--- Collected material ---
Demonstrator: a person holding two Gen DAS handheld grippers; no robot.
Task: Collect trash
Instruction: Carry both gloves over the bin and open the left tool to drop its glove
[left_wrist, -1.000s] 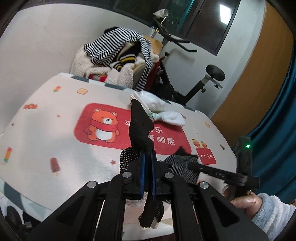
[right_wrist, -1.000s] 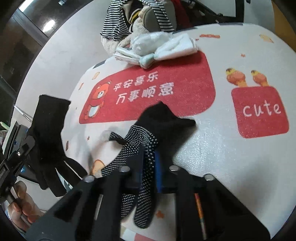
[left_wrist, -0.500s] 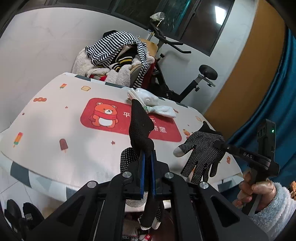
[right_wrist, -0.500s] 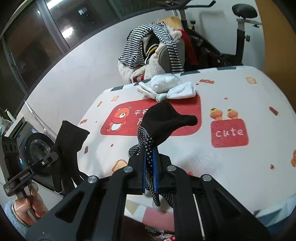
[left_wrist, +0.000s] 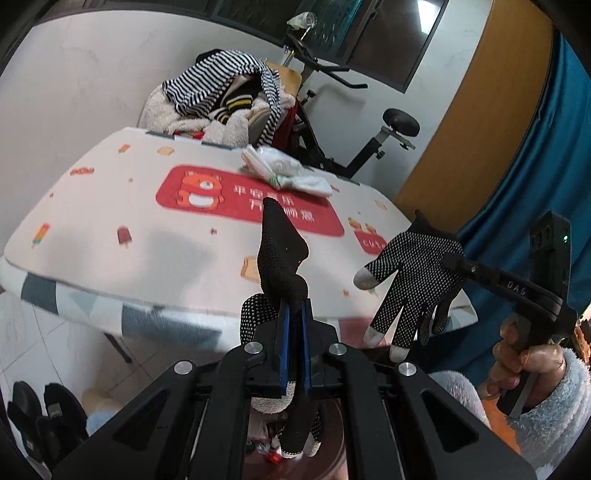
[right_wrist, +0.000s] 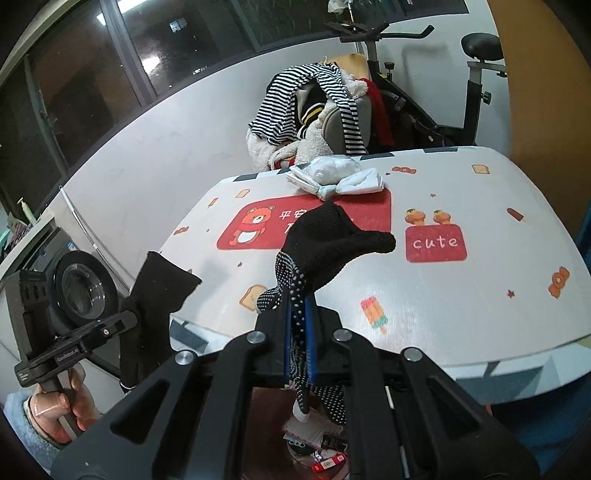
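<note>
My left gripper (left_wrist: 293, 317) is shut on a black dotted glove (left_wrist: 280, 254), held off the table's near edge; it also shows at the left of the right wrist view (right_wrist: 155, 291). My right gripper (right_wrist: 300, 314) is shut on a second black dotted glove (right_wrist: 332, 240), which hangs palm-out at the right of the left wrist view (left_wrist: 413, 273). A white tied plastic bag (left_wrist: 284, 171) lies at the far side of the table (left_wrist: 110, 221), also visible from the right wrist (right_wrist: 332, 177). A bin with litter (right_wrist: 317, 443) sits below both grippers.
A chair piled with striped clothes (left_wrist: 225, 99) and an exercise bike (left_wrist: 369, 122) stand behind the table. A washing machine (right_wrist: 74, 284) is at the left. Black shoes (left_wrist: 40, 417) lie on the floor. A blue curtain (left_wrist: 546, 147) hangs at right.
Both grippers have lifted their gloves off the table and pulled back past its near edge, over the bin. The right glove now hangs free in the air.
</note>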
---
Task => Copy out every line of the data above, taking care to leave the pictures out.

Solution =>
Demonstrator: a person holding two Gen DAS handheld grippers; no robot.
Task: Collect trash
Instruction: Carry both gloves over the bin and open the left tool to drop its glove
[left_wrist, -1.000s] 
[right_wrist, -1.000s] 
[left_wrist, -0.500s] 
[right_wrist, -0.500s] 
[left_wrist, +0.000s] 
[right_wrist, +0.000s] 
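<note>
My left gripper (left_wrist: 293, 317) is shut on a black dotted glove (left_wrist: 280, 254), held off the table's near edge; it also shows at the left of the right wrist view (right_wrist: 155, 291). My right gripper (right_wrist: 300, 314) is shut on a second black dotted glove (right_wrist: 332, 240), which hangs palm-out at the right of the left wrist view (left_wrist: 413, 273). A white tied plastic bag (left_wrist: 284, 171) lies at the far side of the table (left_wrist: 110, 221), also visible from the right wrist (right_wrist: 332, 177). A bin with litter (right_wrist: 317, 443) sits below both grippers.
A chair piled with striped clothes (left_wrist: 225, 99) and an exercise bike (left_wrist: 369, 122) stand behind the table. A washing machine (right_wrist: 74, 284) is at the left. Black shoes (left_wrist: 40, 417) lie on the floor. A blue curtain (left_wrist: 546, 147) hangs at right.
Both grippers have lifted their gloves off the table and pulled back past its near edge, over the bin. The right glove now hangs free in the air.
</note>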

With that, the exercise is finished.